WHAT IS EXPECTED
Your task is to copy the stretch of lines in the records below that begins with the line containing "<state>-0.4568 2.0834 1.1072" and ends with the line containing "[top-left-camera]", exactly as written, with nothing added.

DATA FOR REVIEW START

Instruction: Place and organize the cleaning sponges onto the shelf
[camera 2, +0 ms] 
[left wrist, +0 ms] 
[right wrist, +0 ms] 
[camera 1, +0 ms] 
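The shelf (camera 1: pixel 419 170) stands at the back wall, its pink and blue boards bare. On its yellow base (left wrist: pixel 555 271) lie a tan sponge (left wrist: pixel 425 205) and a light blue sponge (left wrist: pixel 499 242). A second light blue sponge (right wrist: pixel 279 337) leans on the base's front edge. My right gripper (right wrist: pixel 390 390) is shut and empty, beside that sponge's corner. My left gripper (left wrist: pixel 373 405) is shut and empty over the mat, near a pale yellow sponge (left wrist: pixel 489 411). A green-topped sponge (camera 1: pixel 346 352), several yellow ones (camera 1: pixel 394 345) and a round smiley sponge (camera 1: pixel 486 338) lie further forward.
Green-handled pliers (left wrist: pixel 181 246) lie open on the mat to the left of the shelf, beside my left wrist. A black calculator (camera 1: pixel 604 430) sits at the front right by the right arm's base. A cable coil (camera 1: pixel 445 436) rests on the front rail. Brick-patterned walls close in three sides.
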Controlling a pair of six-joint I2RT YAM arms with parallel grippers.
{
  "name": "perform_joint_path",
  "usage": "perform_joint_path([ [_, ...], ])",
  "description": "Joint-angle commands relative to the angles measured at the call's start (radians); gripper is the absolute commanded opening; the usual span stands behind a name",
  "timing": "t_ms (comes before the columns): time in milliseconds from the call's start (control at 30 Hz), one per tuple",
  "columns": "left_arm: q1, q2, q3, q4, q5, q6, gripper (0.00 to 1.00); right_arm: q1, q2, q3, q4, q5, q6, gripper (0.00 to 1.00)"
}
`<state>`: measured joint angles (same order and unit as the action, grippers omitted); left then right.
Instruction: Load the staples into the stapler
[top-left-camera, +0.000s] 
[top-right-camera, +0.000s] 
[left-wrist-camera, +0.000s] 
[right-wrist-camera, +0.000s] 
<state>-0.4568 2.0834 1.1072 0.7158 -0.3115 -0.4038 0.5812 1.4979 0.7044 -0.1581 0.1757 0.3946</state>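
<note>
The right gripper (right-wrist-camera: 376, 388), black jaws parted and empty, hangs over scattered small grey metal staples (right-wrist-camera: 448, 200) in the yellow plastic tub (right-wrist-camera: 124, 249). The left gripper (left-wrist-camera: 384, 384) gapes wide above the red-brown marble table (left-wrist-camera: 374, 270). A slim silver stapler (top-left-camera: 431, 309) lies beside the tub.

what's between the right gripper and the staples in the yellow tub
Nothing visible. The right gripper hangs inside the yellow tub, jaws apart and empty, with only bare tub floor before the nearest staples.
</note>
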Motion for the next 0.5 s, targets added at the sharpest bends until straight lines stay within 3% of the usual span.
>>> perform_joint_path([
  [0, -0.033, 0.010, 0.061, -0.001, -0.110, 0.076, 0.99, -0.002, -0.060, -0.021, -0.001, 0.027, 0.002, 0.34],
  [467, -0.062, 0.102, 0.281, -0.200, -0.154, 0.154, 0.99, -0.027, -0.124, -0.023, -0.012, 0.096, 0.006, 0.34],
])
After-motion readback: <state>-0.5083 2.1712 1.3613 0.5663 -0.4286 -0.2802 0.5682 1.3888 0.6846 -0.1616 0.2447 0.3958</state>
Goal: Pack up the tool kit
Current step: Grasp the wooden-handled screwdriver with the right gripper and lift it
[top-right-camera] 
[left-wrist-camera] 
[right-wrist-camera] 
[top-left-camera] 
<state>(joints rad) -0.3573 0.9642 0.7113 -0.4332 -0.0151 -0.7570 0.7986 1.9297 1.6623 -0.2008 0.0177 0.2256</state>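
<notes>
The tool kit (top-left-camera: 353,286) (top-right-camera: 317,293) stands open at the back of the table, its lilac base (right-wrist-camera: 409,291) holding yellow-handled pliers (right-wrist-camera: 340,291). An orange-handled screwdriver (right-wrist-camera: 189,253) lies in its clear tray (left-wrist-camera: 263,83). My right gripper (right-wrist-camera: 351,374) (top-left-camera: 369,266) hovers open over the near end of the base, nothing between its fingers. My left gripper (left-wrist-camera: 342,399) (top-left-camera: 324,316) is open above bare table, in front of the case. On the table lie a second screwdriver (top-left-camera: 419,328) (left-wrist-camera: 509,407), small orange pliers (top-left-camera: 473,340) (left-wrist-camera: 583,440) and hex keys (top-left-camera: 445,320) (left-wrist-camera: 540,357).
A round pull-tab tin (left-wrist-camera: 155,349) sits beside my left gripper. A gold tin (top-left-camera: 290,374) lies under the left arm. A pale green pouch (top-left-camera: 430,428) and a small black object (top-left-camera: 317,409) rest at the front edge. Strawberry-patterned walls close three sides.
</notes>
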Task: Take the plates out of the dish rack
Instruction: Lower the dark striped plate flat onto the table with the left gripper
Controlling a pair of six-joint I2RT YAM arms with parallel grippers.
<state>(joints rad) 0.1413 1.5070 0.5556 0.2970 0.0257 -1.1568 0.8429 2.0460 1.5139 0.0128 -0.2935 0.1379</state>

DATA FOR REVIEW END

WRITTEN ANSWER
<state>-0.4568 2.0834 1.1072 0.7158 -0.3115 -0.4038 0.5812 1.4979 0.7044 -0.1581 0.1757 0.3946</state>
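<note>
The right gripper (right-wrist-camera: 376, 388), black jaws parted and empty, hangs over scattered small grey metal staples (right-wrist-camera: 448, 200) in the yellow plastic tub (right-wrist-camera: 124, 249). The left gripper (left-wrist-camera: 384, 384) gapes wide above the red-brown marble table (left-wrist-camera: 374, 270). A slim silver stapler (top-left-camera: 431, 309) lies beside the tub.

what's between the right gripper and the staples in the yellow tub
Nothing visible. The right gripper hangs inside the yellow tub, jaws apart and empty, with only bare tub floor before the nearest staples.
</note>
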Motion for the next 0.5 s, targets added at the sharpest bends until straight lines stay within 3% of the usual span.
>>> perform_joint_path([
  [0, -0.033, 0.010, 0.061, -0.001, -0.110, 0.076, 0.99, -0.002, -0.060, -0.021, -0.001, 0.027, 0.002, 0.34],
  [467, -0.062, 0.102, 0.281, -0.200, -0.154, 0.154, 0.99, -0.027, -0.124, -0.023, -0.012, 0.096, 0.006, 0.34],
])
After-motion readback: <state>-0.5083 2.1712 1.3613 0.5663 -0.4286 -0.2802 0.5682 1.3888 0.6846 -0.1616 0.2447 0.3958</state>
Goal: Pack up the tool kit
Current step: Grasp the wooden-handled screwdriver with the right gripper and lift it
[top-right-camera] 
[left-wrist-camera] 
[right-wrist-camera] 
[top-left-camera] 

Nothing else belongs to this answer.